Background Recently the RCOG published Green-Top Guideline ‘Late Intrauterine Fetal Death & Stillbirth’.1 The North East has the highest adjusted mortality for stillbirth,2 therefore an audit of the parental care pathway following stillbirth was appropriate.

Objectives To establish whether all aspects of a DGH care pathway following stillbirth are being followed and to detect areas for improvement.

Method A retrospective audit of stillbirths at SRH from May 2008–June 2010. Data was collected against a proforma of 19 standards expected to be met in 100% of cases, regarding actions, advice and documentary evidence. Sample size=45.

Results The following standards were met in >90% of cases.


  • Cytogenetic investigation other than Post Mortem (PM).

  • ‘Chaplaincy visit’.

  • Parental medical photography.

  • Support group information for example, SANDS.
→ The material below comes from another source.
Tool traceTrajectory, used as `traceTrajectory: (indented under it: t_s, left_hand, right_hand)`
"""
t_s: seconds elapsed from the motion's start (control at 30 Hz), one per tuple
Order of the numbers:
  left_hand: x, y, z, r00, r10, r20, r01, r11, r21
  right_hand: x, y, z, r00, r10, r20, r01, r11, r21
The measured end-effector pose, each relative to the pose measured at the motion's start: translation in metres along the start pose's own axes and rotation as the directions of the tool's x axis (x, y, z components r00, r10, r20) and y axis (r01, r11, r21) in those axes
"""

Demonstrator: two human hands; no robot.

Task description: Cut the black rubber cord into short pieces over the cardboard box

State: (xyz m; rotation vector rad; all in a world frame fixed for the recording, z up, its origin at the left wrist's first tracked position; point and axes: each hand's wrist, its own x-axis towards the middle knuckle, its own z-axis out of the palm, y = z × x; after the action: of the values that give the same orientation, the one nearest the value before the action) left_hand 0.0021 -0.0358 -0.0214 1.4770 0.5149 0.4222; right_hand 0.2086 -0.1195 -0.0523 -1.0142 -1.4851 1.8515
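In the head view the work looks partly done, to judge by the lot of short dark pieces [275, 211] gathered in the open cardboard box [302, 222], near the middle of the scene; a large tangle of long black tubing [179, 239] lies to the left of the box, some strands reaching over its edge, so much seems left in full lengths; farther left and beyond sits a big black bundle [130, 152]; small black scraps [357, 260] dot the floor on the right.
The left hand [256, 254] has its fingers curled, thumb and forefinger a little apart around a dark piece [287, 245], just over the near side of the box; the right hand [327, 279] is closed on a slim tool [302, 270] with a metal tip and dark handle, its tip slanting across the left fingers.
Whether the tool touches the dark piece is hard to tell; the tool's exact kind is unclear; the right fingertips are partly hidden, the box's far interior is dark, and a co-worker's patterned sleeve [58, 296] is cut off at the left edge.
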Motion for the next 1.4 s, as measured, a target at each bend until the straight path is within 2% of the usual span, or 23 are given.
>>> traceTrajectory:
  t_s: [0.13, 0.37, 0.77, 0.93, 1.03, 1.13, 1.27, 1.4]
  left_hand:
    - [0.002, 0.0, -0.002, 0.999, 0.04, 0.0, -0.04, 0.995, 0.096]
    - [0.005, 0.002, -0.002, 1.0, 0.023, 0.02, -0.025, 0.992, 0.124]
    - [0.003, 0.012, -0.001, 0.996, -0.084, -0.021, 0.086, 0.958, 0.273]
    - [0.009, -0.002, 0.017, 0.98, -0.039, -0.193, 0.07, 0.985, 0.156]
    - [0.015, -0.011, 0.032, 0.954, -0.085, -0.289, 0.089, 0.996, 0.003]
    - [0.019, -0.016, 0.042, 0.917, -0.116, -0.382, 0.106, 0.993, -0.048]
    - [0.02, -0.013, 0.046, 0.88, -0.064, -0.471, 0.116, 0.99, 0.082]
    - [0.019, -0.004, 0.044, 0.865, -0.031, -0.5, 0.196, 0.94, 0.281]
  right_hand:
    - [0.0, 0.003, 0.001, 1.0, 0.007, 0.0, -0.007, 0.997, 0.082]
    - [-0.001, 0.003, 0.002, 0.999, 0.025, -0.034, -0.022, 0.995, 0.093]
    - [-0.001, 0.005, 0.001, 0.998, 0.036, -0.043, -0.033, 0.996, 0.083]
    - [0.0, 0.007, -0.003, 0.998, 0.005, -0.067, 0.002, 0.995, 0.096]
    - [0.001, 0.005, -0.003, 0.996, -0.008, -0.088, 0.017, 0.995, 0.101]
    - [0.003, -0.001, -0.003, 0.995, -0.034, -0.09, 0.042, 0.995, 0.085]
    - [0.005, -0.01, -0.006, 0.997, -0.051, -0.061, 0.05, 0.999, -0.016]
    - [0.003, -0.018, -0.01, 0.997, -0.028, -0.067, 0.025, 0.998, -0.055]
  • Fetal lock of hair, hand/foot prints.

Only 55% were counselled about cytogenetic investigations by a consultant (or supervised SpR). In 91%, it was not documented whether the parental copy of the PM consent form was given. Support group leaflets were given to just 33%. Only 13% of patients were offered lactation suppression. Parental medical photography was unavailable at follow-up in 36%.

Conclusions 5 of the 19 standards are being met in >90% which is encouraging. Ensuring that parents are given their copy of the PM consent form is a key area for improvement, also documentation of the offer of lactation suppression, support group leaflets and ensuring that parental medical photographs are available for the follow-up appointment.